- _WHAT TO WORK ON_
Those lines of the following listing which contain the string "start" should be returned.

*** DATA EXTRACT Section Begins ***

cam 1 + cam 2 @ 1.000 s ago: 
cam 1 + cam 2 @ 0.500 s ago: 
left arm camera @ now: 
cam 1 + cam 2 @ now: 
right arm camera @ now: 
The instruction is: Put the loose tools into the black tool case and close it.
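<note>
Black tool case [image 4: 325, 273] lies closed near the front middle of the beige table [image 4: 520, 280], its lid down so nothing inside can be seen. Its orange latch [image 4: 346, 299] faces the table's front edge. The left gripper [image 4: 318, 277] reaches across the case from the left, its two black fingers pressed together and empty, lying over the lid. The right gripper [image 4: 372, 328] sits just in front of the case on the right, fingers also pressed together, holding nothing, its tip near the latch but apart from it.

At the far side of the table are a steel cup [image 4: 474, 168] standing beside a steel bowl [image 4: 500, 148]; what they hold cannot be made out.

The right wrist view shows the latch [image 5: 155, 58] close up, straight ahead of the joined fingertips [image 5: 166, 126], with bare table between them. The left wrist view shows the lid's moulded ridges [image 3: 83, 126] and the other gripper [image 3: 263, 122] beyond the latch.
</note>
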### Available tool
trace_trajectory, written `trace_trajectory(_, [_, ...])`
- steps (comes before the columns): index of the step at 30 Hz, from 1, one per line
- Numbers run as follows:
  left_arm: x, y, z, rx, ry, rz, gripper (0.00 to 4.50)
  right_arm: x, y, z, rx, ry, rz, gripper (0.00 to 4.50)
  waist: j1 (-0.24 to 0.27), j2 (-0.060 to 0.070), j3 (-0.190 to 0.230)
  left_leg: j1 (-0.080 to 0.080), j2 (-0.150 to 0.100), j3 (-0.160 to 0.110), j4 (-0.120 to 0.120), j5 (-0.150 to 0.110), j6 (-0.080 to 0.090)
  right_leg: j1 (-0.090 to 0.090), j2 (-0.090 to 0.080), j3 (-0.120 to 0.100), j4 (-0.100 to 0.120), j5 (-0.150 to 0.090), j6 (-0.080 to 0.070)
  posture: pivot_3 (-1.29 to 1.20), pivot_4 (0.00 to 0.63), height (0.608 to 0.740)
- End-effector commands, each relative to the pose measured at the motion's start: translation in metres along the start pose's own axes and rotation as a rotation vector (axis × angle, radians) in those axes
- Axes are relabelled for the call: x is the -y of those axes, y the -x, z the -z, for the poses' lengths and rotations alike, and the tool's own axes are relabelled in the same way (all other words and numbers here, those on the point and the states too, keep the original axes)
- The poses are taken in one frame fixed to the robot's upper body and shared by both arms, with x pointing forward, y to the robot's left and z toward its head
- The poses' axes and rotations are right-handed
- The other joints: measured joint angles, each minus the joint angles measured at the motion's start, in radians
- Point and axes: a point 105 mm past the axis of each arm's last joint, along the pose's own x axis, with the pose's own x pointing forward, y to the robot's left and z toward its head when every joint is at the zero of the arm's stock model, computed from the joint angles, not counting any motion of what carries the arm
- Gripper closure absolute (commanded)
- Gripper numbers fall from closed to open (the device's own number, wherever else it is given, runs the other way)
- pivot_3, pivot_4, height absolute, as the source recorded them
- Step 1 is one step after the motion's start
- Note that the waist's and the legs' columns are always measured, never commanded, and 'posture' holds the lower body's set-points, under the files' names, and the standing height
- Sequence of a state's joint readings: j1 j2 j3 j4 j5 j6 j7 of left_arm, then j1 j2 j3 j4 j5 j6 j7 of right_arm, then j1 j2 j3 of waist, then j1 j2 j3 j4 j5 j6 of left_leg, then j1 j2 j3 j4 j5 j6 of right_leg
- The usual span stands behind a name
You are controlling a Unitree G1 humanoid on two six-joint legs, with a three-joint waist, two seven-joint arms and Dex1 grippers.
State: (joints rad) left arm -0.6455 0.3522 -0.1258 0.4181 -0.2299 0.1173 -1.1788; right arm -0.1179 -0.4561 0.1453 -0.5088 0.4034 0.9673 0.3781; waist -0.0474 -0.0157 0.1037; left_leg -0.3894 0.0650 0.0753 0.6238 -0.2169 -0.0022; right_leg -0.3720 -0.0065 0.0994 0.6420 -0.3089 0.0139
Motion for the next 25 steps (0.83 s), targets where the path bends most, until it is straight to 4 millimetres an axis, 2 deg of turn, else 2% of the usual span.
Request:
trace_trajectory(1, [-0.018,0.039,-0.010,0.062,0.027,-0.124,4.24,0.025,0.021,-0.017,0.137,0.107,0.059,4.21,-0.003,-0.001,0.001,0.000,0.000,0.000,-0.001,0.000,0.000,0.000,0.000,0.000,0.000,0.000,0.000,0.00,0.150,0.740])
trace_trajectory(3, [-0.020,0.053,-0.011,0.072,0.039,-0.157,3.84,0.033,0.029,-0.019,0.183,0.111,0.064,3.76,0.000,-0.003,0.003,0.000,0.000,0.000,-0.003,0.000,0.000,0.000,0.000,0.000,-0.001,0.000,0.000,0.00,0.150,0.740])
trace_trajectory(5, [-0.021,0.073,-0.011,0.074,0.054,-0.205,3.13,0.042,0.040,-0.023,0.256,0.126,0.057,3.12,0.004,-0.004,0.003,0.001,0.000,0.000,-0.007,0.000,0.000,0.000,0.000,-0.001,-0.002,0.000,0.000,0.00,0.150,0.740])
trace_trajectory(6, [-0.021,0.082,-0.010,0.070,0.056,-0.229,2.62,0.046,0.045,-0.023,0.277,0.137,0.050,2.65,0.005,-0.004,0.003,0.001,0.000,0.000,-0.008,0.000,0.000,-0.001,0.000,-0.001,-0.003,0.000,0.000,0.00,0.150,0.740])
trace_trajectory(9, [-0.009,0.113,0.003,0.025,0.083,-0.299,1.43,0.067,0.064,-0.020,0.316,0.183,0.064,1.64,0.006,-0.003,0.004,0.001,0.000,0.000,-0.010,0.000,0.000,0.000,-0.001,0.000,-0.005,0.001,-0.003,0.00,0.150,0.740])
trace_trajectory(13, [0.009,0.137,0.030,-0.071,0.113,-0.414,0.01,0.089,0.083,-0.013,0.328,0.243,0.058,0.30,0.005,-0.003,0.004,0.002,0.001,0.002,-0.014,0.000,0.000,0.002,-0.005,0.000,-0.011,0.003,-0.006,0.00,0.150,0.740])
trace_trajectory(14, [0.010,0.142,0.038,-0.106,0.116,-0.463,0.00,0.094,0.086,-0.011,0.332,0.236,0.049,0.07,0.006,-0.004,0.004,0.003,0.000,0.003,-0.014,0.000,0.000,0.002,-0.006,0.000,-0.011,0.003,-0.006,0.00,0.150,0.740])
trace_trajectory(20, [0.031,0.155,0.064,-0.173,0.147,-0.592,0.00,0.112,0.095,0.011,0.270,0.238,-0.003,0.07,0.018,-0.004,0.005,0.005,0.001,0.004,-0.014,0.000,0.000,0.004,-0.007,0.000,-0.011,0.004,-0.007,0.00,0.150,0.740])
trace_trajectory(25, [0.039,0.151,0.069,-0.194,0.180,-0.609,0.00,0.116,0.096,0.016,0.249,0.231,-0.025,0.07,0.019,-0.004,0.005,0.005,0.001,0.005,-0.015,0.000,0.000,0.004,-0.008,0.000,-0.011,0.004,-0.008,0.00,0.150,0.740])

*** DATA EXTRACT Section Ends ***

- _OUTPUT_
- End-effector commands, each relative to the pose measured at the motion's start: translation in metres along the start pose's own axes and rotation as a rotation vector (axis × angle, radians) in those axes
- The other joints: measured joint angles, each minus the joint angles measured at the motion's start, in radians
- Step 1 is one step after the motion's start

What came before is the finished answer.